Scroll untuk membaca artikel
Eviera Paramita Sandi
Selasa, 02 Agustus 2022 | 16:18 WIB
Taksi Blue Bird. (bluebirdtaxi.blogspot.com)

SuaraBali.id - Perusahaan penyedia layanan transportasi Blue Bird digugat pemegang saham Elliana Wibisono Rp 11 Triliun. Kasus ini sebenarnya bukanlah perkara baru.

Gugatan Rp 11 triliun Blue Bird itu dimulai sejak Elliana merasa tidak mendapatkan haknya sebagai pemegang saham.

Ia akhirnya mendaftarkan gugatan kepada Pengadilan Negeri Jakarta Selatan pada 25 Juli 2022 lalu.

Perusahaan taksi itu digugat atas perubahan Anggaran Dasar (AD) dan Anggaran Rumah Tangga (ART) serta pengelolaan saham. Gugatan telah terdaftar resmi dengan nomor nomor 677/Pdt.G/2022/PN JKT.SEL. Gugatan terkait dengan perubahan AD/ ART perusahaan, kepemilikan saham Elliana Wibisono pada Blue Bird Taxi dan Big Bird, serta satu pemegang saham lain di Blue Bird.

Penggugat adalah Elliana Wibisono yang didampingi kuasa hukumnya Davy Helkiah Radjawan.

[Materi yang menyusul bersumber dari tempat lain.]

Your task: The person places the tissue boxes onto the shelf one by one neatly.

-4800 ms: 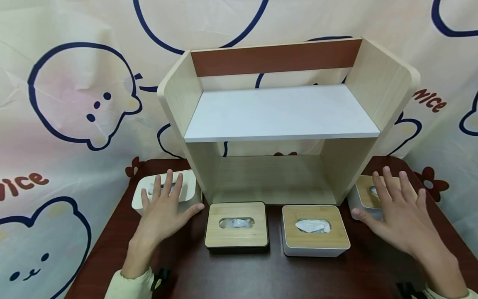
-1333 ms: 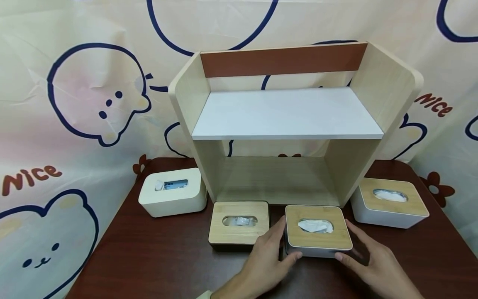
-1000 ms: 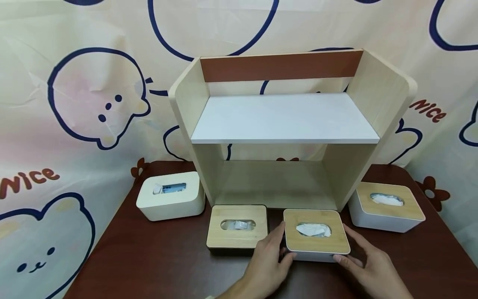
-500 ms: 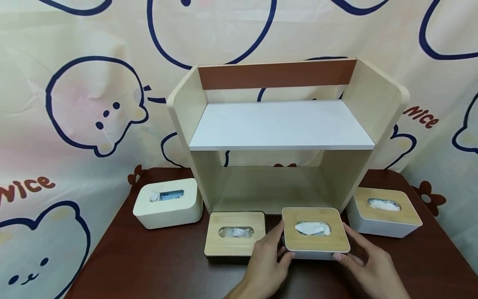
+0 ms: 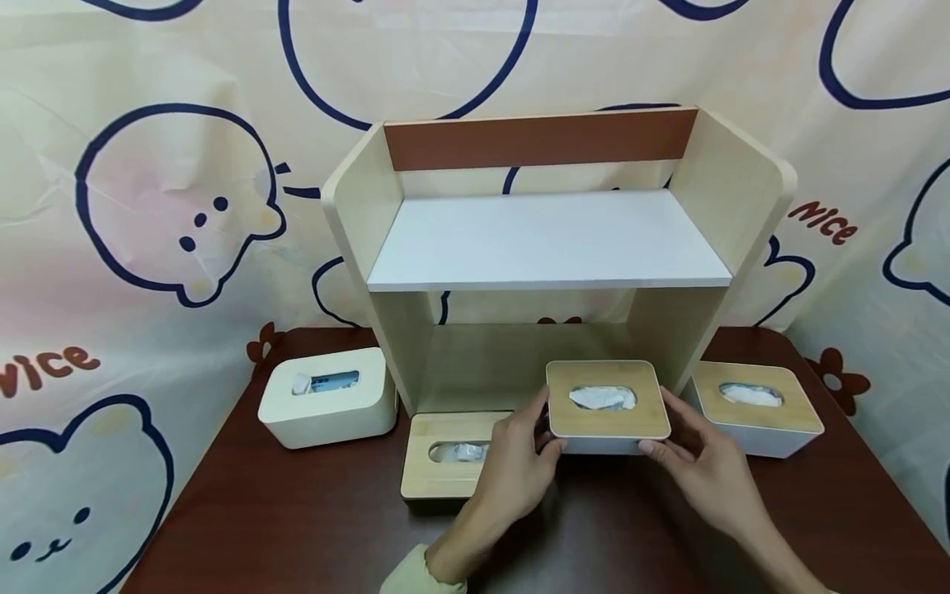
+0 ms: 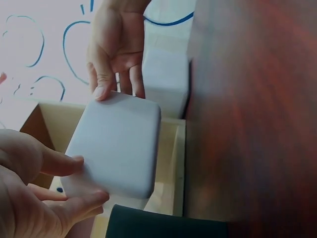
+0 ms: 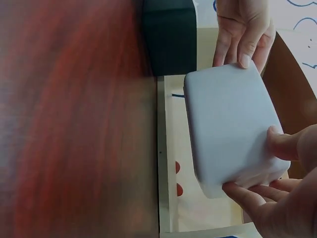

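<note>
Between my two hands is a tissue box (image 5: 607,445) with a white body and a bamboo lid, a white tissue showing in its oval slot. My left hand (image 5: 512,466) grips its left end, thumb at the front. At the right end my right hand (image 5: 701,462) holds it the same way. Both wrist views show the box's pale front side (image 6: 119,144), raised off the table in front of the shelf's lower compartment. Just left of my left hand sits a black tissue box with a light wooden lid (image 5: 426,474), partly covered by that hand.
A two-tier desk shelf (image 5: 549,239) with a white upper board stands at the back. An all-white tissue box (image 5: 326,412) is at its left, and another wood-lidded white tissue box (image 5: 779,433) at its right. Everything stands on a dark red-brown table (image 5: 297,520).
My hands went from spread at both sides to the ends of the right middle tissue box. Since half a second ago, they have lifted it up and slightly left, towards the shelf.
</note>
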Action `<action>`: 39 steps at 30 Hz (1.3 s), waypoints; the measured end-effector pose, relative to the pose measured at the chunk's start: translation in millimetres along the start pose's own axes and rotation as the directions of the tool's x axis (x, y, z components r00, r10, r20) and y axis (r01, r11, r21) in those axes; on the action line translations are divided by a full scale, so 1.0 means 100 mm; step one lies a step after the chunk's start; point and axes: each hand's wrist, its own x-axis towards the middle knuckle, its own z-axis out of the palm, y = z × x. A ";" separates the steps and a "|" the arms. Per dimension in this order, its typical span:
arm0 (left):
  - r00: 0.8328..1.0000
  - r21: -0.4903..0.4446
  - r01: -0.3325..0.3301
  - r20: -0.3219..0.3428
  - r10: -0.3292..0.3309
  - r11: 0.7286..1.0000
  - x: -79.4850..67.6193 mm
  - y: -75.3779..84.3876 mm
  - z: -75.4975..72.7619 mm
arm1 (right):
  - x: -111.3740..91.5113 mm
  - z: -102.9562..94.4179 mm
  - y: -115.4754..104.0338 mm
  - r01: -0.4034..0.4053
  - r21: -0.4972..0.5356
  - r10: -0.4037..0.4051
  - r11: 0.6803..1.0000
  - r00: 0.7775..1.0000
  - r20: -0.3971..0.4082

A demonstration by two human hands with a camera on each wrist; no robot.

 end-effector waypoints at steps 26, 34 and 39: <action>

Adapun pihak-pihak yang digugat antara lain Blue Bird Tbk, Big Bird, Blue Bird Taxi dan sejumlah pihak yaitu Kapolda Metro Jaya Irjen Fadil Imran, mantan Kapolri Bambang Hendarso Danuri, Purnomo Prawiro, Nona Sri Ayati Purnomo, Endang Purnomo dan Indra Marki.

Fadil Imran dan Bambang Hendarso Danuri digugat lantaran melakukan perbuatan melawan hukum setelah menghambat keadilan bagi Elliana. Kemudian, PT Blue Bird Tbk dan Big Bird digugat akibat menghalang-halangi hak Elliana selaku pemegang saham perseroan.

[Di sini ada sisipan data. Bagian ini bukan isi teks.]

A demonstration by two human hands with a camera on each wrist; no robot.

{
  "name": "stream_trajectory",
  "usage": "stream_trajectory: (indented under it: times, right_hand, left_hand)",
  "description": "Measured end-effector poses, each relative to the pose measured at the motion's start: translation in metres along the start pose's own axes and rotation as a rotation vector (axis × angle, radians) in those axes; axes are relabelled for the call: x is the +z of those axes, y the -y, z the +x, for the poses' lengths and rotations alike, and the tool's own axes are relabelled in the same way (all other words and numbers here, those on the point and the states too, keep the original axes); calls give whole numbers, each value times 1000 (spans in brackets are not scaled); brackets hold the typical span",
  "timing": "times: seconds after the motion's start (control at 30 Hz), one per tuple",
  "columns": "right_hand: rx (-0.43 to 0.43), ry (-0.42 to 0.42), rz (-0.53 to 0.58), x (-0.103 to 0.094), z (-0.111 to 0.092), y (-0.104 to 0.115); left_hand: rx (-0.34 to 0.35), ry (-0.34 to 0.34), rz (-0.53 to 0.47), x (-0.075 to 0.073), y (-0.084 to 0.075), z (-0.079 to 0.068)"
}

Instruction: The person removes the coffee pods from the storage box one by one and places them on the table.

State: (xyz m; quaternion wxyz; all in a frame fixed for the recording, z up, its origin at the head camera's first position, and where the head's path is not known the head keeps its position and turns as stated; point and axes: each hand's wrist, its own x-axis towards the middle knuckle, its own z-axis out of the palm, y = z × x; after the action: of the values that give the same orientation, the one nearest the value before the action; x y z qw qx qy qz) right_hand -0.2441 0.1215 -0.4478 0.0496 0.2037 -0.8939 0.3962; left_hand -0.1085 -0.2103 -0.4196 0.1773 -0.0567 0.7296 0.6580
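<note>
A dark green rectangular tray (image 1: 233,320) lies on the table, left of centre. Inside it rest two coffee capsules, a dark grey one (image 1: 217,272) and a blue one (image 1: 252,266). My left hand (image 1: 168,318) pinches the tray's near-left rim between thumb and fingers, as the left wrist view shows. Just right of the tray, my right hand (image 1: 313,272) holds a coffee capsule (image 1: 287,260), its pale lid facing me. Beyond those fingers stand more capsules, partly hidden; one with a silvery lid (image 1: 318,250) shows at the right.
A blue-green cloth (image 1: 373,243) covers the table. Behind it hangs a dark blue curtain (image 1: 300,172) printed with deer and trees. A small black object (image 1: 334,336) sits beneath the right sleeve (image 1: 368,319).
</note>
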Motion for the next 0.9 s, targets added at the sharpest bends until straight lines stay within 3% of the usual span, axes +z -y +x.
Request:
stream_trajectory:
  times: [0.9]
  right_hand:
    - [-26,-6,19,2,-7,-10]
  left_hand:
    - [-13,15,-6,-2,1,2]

Gugatan ini bukanlah gugatan pertama yang dilakukan pemegang saham Blue Bird terhadap manajemen perusahaan. Kasus gugat-menggugat itu telah dimulai sejak 2013 antara perusahaan dan pemilik Blue Bird serta keturunannya.

Keterikatan Elliana Wibisono dengan Blue Bird dimulai ketika sang ayah Surjo Wibisono berperan dalam mendirikan PT Sewindu Taxi yang kemudian berubah nama menjadi PT Blue Bird Taxi pada medio 1970-an.

Setelah itu, saham Blue Bird secara berangsur-angsur dikuasai oleh anggota keluarga pendiri.

Selain keturunan dari Surjo Wibisono, saham dipegang oleh keturunan dari para pendiri lain yakni Mutiara Fatimah Djokosoetono, Chandra Suharto, dan Purnomo Prawiro.

Perusahaan mulai retak sejak 1990-an ketika anak-anak dari para pendiri mulai berkonsentrasi menjalankan perusahaan pribadi.

Hingga 2013, selain Elliana Wibisono, gugatan juga pernah dilayangkan Mintarsih A. Latief yang merupakan anak dari Mutiara.

Mintarsih bahkan pernah mengajukan gugatan melawan hukum untuk keturunan Chandra Suharto dan Purnomo Prawiro.